= WHAT THE TASK ASKS =
Everything in the listing below must be set down again exactly, apart from the pictures.

+-------+

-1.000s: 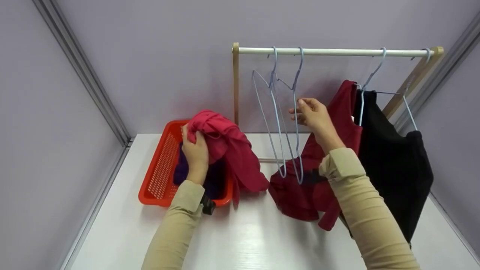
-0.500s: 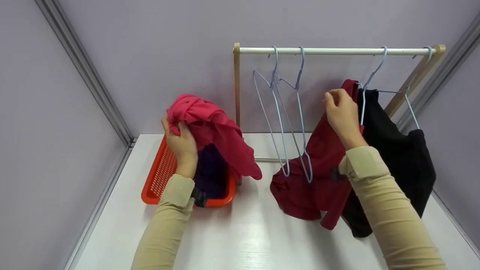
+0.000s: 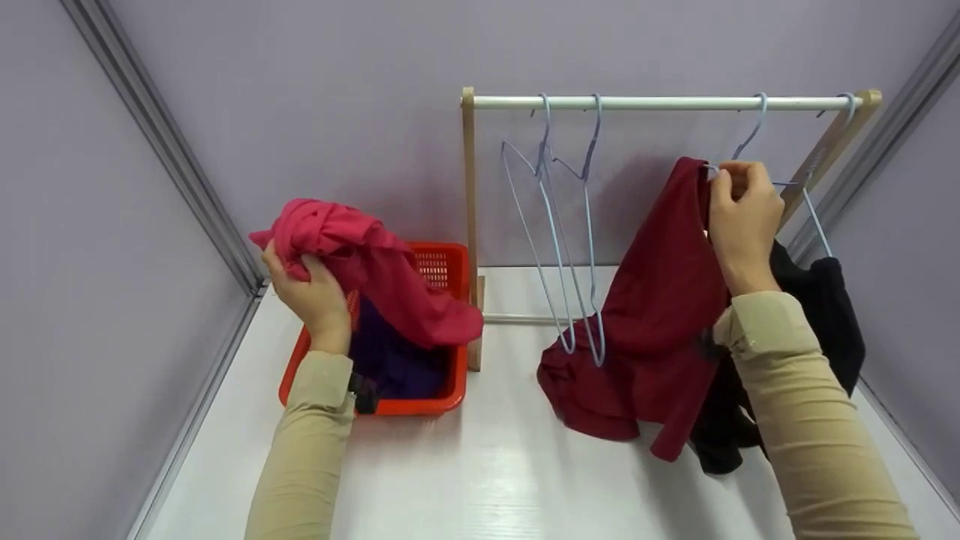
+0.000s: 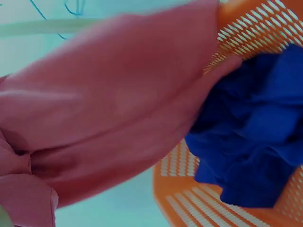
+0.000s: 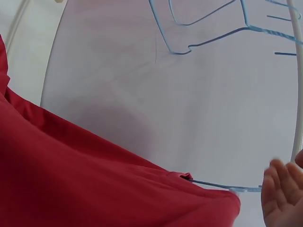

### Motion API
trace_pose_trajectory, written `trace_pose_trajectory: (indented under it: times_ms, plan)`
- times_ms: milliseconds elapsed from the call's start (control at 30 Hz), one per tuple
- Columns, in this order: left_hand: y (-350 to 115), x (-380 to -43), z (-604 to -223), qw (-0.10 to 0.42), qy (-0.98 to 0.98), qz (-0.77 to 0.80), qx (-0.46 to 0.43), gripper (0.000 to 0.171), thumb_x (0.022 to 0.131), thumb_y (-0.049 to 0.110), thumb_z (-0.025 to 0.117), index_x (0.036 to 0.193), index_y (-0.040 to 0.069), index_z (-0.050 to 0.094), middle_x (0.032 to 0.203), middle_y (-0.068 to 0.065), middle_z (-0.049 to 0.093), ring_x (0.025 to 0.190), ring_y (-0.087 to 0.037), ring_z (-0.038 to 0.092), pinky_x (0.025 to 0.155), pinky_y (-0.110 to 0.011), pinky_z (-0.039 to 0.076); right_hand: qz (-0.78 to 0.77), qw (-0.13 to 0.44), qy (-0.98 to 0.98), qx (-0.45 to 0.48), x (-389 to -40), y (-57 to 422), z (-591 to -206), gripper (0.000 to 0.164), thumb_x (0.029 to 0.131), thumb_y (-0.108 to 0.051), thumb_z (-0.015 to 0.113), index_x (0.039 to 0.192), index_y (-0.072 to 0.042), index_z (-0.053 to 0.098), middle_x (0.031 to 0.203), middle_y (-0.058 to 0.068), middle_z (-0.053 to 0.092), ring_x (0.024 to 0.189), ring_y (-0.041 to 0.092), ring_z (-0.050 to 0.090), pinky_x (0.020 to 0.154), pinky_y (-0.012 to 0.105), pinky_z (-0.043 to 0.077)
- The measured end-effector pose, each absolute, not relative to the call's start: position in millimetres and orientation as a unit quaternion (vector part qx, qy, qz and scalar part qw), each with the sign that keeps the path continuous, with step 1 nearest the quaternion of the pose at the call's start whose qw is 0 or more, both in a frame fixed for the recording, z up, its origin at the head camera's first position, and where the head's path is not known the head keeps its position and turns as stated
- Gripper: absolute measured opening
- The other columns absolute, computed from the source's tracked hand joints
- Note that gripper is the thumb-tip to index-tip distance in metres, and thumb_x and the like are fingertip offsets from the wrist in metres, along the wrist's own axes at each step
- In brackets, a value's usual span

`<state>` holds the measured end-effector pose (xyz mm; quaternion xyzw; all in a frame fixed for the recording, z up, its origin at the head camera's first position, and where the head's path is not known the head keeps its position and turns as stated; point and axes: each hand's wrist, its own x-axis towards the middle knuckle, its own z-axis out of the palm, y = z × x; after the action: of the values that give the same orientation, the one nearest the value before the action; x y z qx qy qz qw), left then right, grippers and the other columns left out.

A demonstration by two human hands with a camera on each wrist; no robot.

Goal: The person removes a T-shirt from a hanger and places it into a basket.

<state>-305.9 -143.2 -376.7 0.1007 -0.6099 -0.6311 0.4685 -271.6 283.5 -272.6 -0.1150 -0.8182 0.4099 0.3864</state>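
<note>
My left hand (image 3: pixel 319 296) grips a bunched pink garment (image 3: pixel 405 285) above the left part of the red basket (image 3: pixel 420 406), its loose end hanging to the right. Purple-blue cloth (image 4: pixel 255 127) lies inside the basket. On the rack, a dark red garment (image 3: pixel 660 300) hangs from a light blue hanger (image 3: pixel 760 124). Next to that hanger's neck is my right hand (image 3: pixel 750 221), fingers loosely bent; in the right wrist view, a gap shows between thumb and fingertips. The hand hides part of the hanger in the head view.
Two bare light blue hangers (image 3: pixel 589 225) hang on the left half of the white rail (image 3: pixel 675 103). A black garment (image 3: pixel 821 307) hangs at the far right. The rack's wooden left post (image 3: pixel 469 195) stands by the basket; grey-white walls enclose the white table (image 3: pixel 480 465).
My left hand has carried the pink garment leftward over the basket. The right hand has left the bare hangers and moved right, to the hanger with the dark red garment.
</note>
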Motion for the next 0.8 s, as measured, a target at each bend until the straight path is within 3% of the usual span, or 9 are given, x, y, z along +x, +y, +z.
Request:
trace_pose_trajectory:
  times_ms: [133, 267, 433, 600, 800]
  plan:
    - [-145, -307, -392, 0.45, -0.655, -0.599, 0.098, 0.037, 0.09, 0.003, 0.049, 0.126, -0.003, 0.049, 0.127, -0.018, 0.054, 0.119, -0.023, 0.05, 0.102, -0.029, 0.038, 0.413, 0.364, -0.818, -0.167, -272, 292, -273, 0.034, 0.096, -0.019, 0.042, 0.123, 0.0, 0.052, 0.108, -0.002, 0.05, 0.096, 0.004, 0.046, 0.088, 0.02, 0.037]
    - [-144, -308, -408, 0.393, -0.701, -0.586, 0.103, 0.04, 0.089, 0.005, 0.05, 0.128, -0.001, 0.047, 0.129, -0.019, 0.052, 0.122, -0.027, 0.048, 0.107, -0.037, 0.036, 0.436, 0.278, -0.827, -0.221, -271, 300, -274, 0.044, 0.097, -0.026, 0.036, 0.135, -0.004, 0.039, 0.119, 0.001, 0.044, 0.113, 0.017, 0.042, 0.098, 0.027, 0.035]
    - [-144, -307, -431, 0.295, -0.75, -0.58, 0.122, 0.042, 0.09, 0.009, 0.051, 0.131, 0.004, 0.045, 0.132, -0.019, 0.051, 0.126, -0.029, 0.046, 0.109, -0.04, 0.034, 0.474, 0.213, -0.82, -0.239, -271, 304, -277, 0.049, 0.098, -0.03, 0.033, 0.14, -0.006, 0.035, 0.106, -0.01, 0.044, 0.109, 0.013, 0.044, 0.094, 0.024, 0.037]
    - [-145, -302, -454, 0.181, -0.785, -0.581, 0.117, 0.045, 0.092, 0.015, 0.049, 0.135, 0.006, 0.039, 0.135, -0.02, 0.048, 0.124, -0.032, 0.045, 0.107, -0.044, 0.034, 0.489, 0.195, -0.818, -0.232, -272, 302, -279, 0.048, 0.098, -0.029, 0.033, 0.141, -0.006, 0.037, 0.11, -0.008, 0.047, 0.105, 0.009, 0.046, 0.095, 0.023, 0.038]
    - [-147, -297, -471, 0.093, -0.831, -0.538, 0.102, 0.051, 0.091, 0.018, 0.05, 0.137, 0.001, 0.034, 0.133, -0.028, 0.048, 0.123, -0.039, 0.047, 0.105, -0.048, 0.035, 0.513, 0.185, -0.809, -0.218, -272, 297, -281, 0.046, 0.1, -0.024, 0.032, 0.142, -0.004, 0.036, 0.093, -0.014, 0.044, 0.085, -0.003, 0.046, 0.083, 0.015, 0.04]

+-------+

= YOUR SOLUTION =
-1.000s: 
-0.500s: 
+0.000s: 
+0.000s: 
+0.000s: 

### Motion API
trace_pose_trajectory, written `trace_pose_trajectory: (indented under it: times_ms, plan)`
- times_ms: milliseconds elapsed from the call's start (control at 30 Hz), one per tuple
- Columns, in this order: left_hand: y (-350 to 115), x (-380 to -43), z (-604 to -223), qw (-0.10 to 0.42), qy (-0.98 to 0.98), qz (-0.77 to 0.80), qx (-0.46 to 0.43), gripper (0.000 to 0.171), thumb_x (0.022 to 0.131), thumb_y (-0.049 to 0.110), thumb_z (-0.025 to 0.117), index_x (0.036 to 0.193), index_y (-0.040 to 0.069), index_z (-0.050 to 0.094), middle_x (0.032 to 0.203), middle_y (-0.068 to 0.065), middle_z (-0.049 to 0.093), ring_x (0.025 to 0.190), ring_y (-0.087 to 0.037), ring_z (-0.038 to 0.092), pinky_x (0.025 to 0.155), pinky_y (-0.110 to 0.011), pinky_z (-0.039 to 0.076); right_hand: qz (-0.78 to 0.77), qw (-0.13 to 0.44), qy (-0.98 to 0.98), qx (-0.45 to 0.48), x (-389 to -40), y (-57 to 422), z (-591 to -206), gripper (0.000 to 0.164), thumb_x (0.029 to 0.131), thumb_y (-0.108 to 0.051), thumb_z (-0.015 to 0.113), index_x (0.039 to 0.192), index_y (-0.072 to 0.042), index_z (-0.053 to 0.098), middle_x (0.031 to 0.203), middle_y (-0.058 to 0.068), middle_z (-0.053 to 0.092), ring_x (0.024 to 0.189), ring_y (-0.041 to 0.092), ring_z (-0.050 to 0.090), pinky_x (0.020 to 0.154), pinky_y (-0.012 to 0.105), pinky_z (-0.043 to 0.077)
- The measured end-effector pose, each absolute, not relative to the call's start: position in millimetres and orientation as a unit quaternion (vector part qx, qy, qz and scalar part qw), each with the sign that keeps the path continuous, with step 1 nearest the quaternion of the pose at the call's start whose qw is 0 or more, both in a frame fixed for the recording, z up, its origin at the head camera's first position, and where the head's path is not known the head keeps its position and turns as stated
- Gripper: absolute measured opening
- The other columns absolute, computed from the source's tracked hand joints
- Note that gripper is the thumb-tip to index-tip distance in metres, and thumb_x and the like are fingertip offsets from the wrist in metres, along the wrist's own axes at each step
- In brackets, a value's usual span

`<state>` holds the measured end-effector pose (xyz mm; quaternion xyzw; all in a frame fixed for the recording, z up, its origin at the head camera's first position, and where the head's path is not known the head keeps its position and turns as stated; point and axes: each hand's wrist, its own x-axis towards the middle knuckle, its own z-axis out of the palm, y = z × x; after the action: of the values that give the same orientation, the one nearest the value before the action; x y z qx qy qz qw), left then right, grippers and the other columns left out.

A demonstration by two human hands with a camera on each wrist; no robot.

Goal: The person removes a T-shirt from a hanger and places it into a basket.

<state>-305.9 -143.2 -376.7 0.1007 -0.6099 -0.6311 0.4685 -271.6 283.5 -272.6 -0.1150 -0.8182 0.4099 0.3864</state>
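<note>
My left hand (image 3: pixel 319 296) grips a bunched pink garment (image 3: pixel 405 285) above the left part of the red basket (image 3: pixel 420 406), its loose end hanging to the right. Purple-blue cloth (image 4: pixel 255 127) lies inside the basket. On the rack, a dark red garment (image 3: pixel 660 300) hangs from a light blue hanger (image 3: pixel 760 124). Next to that hanger's neck is my right hand (image 3: pixel 750 221), fingers loosely bent; in the right wrist view, a gap shows between thumb and fingertips. The hand hides part of the hanger in the head view.
Two bare light blue hangers (image 3: pixel 589 225) hang on the left half of the white rail (image 3: pixel 675 103). A black garment (image 3: pixel 821 307) hangs at the far right. The rack's wooden left post (image 3: pixel 469 195) stands by the basket; grey-white walls enclose the white table (image 3: pixel 480 465).
My left hand has carried the pink garment leftward over the basket. The right hand has left the bare hangers and moved right, to the hanger with the dark red garment.
</note>
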Motion for the next 0.8 s, as measured, a target at each bend until the straight path is within 3% of the usual span, or 9 are given, x, y, z along +x, +y, +z.
Request:
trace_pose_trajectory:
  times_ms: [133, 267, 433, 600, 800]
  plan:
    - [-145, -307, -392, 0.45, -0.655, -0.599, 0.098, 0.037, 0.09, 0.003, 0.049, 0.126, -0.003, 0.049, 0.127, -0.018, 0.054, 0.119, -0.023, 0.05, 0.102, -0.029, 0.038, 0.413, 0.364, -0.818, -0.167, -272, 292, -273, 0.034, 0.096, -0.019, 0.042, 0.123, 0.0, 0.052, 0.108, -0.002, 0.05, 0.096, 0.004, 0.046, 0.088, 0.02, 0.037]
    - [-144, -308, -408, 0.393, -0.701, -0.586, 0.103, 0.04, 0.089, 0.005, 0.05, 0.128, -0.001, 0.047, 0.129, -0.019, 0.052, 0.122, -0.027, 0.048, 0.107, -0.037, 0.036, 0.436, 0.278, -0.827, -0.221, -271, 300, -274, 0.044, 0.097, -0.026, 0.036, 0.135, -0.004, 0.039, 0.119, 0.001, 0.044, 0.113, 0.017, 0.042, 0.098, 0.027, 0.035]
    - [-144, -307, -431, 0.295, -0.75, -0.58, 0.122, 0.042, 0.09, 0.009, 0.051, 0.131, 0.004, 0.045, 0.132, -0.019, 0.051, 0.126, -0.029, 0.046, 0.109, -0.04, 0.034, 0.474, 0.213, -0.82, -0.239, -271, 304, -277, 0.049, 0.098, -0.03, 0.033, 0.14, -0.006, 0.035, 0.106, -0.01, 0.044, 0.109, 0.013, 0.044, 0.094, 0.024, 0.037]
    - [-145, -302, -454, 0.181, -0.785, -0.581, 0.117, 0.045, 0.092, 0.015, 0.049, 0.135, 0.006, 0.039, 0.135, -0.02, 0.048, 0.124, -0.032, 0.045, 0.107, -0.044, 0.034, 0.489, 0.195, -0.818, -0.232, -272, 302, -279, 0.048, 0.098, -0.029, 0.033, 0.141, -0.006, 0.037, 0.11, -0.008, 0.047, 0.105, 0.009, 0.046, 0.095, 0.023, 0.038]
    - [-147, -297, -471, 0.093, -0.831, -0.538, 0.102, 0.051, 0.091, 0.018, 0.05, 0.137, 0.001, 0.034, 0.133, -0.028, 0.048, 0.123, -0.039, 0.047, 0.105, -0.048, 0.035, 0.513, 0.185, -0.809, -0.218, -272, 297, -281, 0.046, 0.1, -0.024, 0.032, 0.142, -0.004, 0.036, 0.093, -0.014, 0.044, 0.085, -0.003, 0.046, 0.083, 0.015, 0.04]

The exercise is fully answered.